:: Problem description ::
What you return must match the listing below character for character, minus any pictures.

(Information supplied)

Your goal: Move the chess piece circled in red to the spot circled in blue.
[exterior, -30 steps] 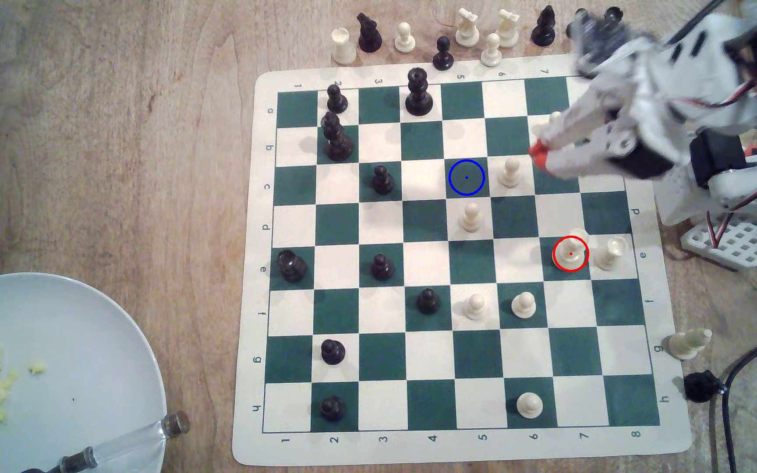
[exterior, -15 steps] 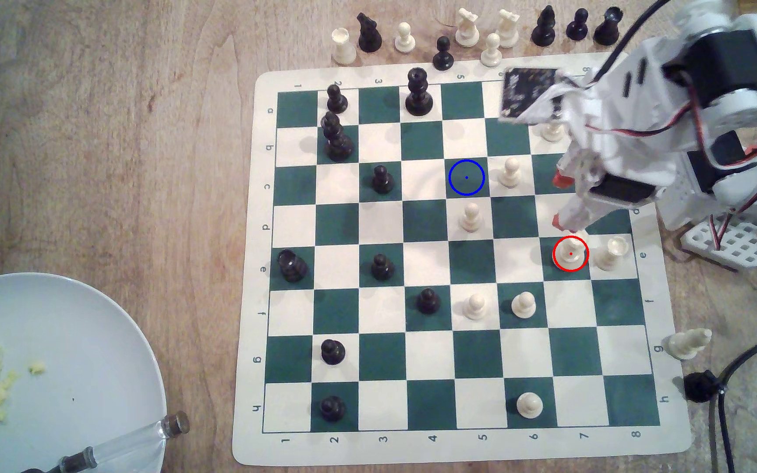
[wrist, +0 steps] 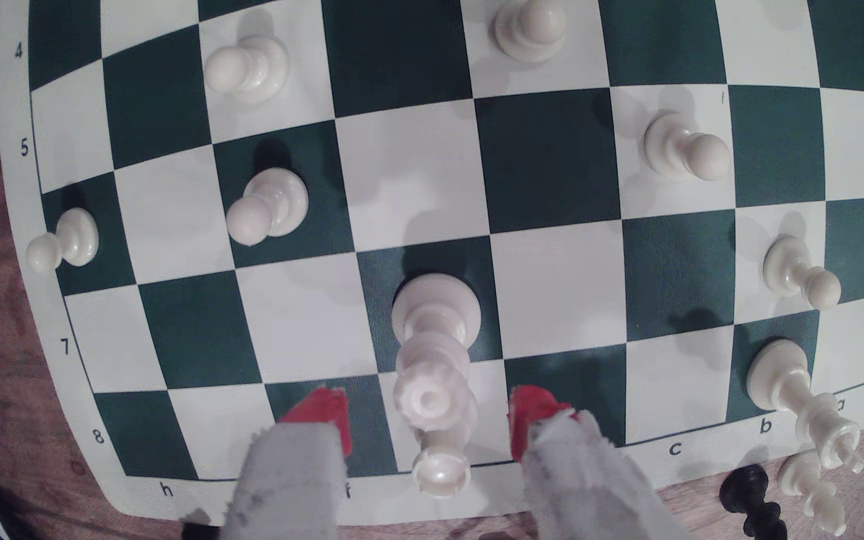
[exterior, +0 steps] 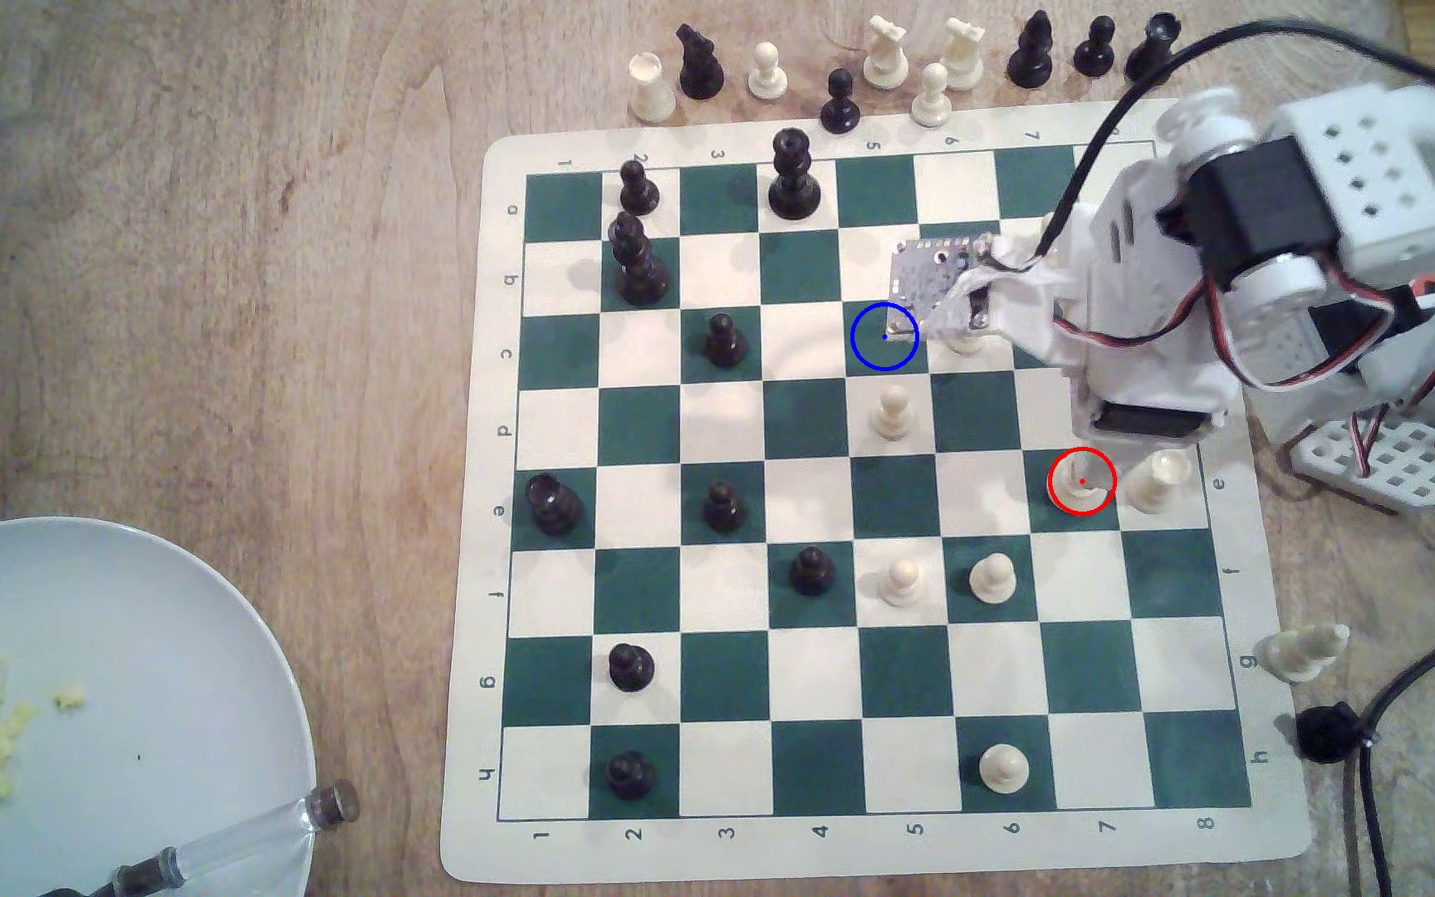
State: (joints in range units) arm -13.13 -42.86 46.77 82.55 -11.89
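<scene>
Wooden table [exterior: 179,259], chess mat [exterior: 472,517], plate [exterior: 136,647]

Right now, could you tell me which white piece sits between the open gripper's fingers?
The queen, the tall ridged-crown piece on the red-ringed green square. The gripper straddles its top, red fingertips either side, not touching. The rook stands beside it.

Count: one board [exterior: 472,517], nine black pieces [exterior: 724,341] and five white pawns [exterior: 893,412] on it, one white queen [wrist: 435,306], one plate [exterior: 136,604] on the surface.
</scene>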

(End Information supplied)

:: Output of the task ::
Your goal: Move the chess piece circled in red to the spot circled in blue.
[exterior, -30 steps] 
[exterior, -15 steps] 
[wrist, +0 steps] 
[exterior, +0 steps] 
State: (joints in range units) arm -13.13 -42.86 46.77 82.55 -11.89
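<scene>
Wooden table [exterior: 179,259], chess mat [exterior: 472,517], plate [exterior: 136,647]

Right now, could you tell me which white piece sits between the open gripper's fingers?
The queen, the tall ridged-crown piece on the red-ringed green square. The gripper straddles its top, red fingertips either side, not touching. The rook stands beside it.

Count: one board [exterior: 472,517], nine black pieces [exterior: 724,341] and five white pawns [exterior: 893,412] on it, one white queen [wrist: 435,306], one plate [exterior: 136,604] on the surface.
</scene>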

Nothing else is required for this exercise.